**TO DO**. Return only that part of the material below which starts with the line containing "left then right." and goes on through the line containing "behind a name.", restated exactly.

**SOURCE MATERIAL**.
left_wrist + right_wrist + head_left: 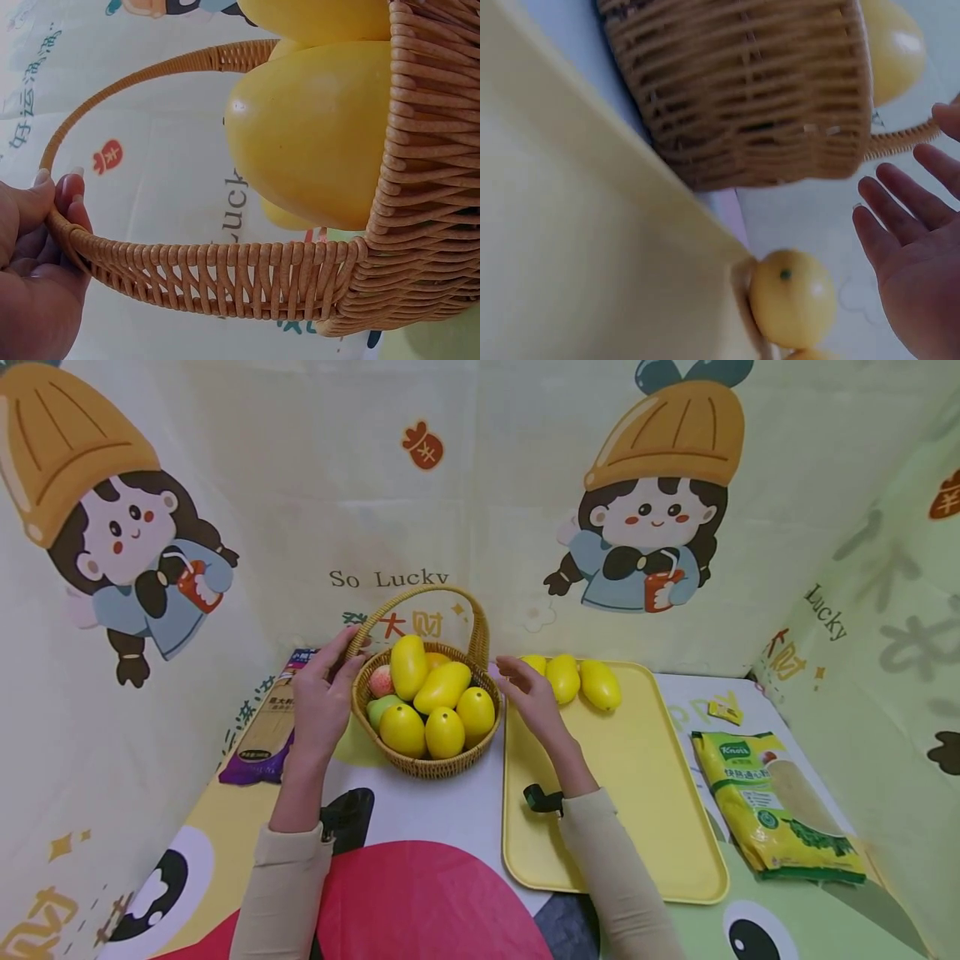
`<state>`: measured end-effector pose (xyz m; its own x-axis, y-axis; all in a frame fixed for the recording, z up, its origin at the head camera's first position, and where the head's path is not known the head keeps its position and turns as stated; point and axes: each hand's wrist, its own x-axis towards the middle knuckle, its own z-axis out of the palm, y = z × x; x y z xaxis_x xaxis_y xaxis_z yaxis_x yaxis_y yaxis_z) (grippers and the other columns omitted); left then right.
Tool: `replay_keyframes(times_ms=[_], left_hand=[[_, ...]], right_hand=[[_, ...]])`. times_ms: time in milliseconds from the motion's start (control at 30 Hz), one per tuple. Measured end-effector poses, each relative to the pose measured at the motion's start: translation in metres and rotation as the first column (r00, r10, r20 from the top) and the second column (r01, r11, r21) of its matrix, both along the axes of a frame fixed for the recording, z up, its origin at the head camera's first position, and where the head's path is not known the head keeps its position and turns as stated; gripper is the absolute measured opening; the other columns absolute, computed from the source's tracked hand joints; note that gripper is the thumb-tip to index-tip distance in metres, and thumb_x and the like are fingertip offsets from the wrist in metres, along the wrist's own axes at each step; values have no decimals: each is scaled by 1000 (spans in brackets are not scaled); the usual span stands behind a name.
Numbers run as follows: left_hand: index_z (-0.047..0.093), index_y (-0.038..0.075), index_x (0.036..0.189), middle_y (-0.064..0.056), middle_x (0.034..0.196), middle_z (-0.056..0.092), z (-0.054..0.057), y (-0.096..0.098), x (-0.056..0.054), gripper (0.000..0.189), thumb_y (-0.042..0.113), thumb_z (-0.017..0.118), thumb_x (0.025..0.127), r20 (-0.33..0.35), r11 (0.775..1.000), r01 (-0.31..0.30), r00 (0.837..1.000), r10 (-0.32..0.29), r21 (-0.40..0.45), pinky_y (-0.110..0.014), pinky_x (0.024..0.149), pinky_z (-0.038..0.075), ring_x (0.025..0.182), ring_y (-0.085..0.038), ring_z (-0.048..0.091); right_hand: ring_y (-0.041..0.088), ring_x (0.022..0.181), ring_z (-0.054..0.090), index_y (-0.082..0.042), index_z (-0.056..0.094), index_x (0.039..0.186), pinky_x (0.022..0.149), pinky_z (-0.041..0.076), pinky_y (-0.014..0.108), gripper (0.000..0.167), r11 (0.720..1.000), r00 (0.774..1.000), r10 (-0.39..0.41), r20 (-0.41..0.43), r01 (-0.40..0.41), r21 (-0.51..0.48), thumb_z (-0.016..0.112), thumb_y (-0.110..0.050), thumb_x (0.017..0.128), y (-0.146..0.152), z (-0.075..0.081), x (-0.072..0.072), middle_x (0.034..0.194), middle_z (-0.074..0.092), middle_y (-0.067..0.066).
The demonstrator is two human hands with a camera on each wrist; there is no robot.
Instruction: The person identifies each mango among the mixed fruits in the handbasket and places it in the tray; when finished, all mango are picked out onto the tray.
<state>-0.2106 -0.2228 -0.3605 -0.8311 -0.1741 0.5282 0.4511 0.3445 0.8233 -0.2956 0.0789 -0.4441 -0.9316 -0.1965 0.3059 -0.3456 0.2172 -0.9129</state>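
A wicker basket (435, 767) heaped with yellow mangoes (442, 687) stands left of the tray, its arched handle (478, 631) up. Among the mangoes are a reddish fruit (381, 681) and a green one (382, 708). With thumb and curled fingers, my left hand (318, 702) grips the left part of the handle; the left wrist view has this hold (45, 247) close up. My right hand (534, 700) is just right of the basket with fingers spread, holding nothing. In the right wrist view its palm (922, 247) faces the camera, beside the basket wall.
A yellow tray (615, 793) lies to the right, with several mangoes (600, 685) at its back left. Beyond it are a green-and-yellow Knorr packet (780, 806) and a small yellow sachet (724, 712). At the left lies a purple pasta packet (262, 727). Printed cloth walls enclose the table.
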Motion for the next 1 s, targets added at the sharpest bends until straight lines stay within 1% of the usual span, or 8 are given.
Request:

**TASK ANSWER**.
`<state>`: measured end-effector pose (xyz m; its own x-axis, y-axis; all in a frame fixed for the recording, z up, its origin at the head camera's first position, and where the head's path is not known the head keeps its position and turns as stated; point and axes: each hand's wrist, its own x-axis towards the middle knuckle, its own z-axis out of the palm, y = z × x; x y z xaxis_x xaxis_y xaxis_z yaxis_x yaxis_y yaxis_z) (grippers and the other columns omitted); left then right.
Tool: `replay_keyframes(times_ms=[_], left_hand=[[_, ...]], right_hand=[[_, ...]])`. times_ms: time in milliseconds from the motion's start (control at 30 Hz), one per tuple. Measured end-effector poses, each relative to the pose measured at the motion's start: translation in metres and rotation as the first column (r00, r10, r20 from the top) and the second column (r01, r11, r21) of its matrix, both along the axes of a frame fixed for the recording, z up, its origin at the head camera's first position, and where the head's path is not known the head keeps its position and turns as stated; gripper is the absolute measured opening; the other columns absolute, computed from the source's tracked hand joints; note that gripper is the thumb-tip to index-tip distance in metres, and thumb_x and the like are fingertip offsets from the wrist in metres, along the wrist's own axes at each step; values have no decimals: each is scaled by 1000 (spans in brackets are not scaled); the usual span stands behind a name.

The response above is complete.